→ What the task asks: Drop the pictures, then extract the listing word for word.

→ Data excerpt:
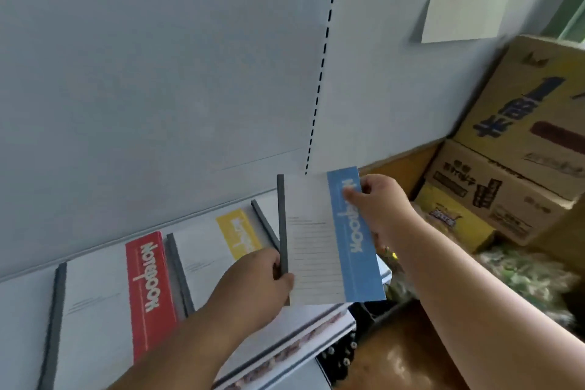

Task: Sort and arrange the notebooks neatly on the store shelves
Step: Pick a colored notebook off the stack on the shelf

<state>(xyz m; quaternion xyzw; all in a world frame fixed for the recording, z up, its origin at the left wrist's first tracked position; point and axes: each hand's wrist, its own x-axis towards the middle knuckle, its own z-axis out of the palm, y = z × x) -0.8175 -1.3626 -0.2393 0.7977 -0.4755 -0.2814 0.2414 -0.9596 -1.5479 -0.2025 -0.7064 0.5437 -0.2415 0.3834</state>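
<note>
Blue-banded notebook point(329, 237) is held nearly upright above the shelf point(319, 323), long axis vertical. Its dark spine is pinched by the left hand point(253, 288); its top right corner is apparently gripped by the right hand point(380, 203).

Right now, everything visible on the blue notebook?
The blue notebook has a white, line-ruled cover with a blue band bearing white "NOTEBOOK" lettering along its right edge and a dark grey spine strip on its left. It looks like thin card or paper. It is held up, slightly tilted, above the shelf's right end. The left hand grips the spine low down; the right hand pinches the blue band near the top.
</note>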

→ Response to this task:
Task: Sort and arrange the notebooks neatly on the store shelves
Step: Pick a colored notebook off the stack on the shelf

<state>(xyz m; quaternion xyzw; all in a world frame fixed for the recording, z up, its origin at the left wrist's first tracked position; point and axes: each hand's wrist, its own x-axis towards the middle knuckle, its own z-axis out of the palm, y = z × x) -0.8175 -1.3626 -0.2393 0.7977 -0.4755 -0.2814 0.2414 -0.9596 -1.5479 -0.2025 -0.7064 0.5437 -0.2415 0.3834</state>
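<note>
Blue-banded notebook point(329, 237) is held nearly upright above the shelf point(319, 323), long axis vertical. Its dark spine is pinched by the left hand point(253, 288); its top right corner is apparently gripped by the right hand point(380, 203).

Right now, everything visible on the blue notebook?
The blue notebook has a white, line-ruled cover with a blue band bearing white "NOTEBOOK" lettering along its right edge and a dark grey spine strip on its left. It looks like thin card or paper. It is held up, slightly tilted, above the shelf's right end. The left hand grips the spine low down; the right hand pinches the blue band near the top.
</note>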

This output has been written out in full.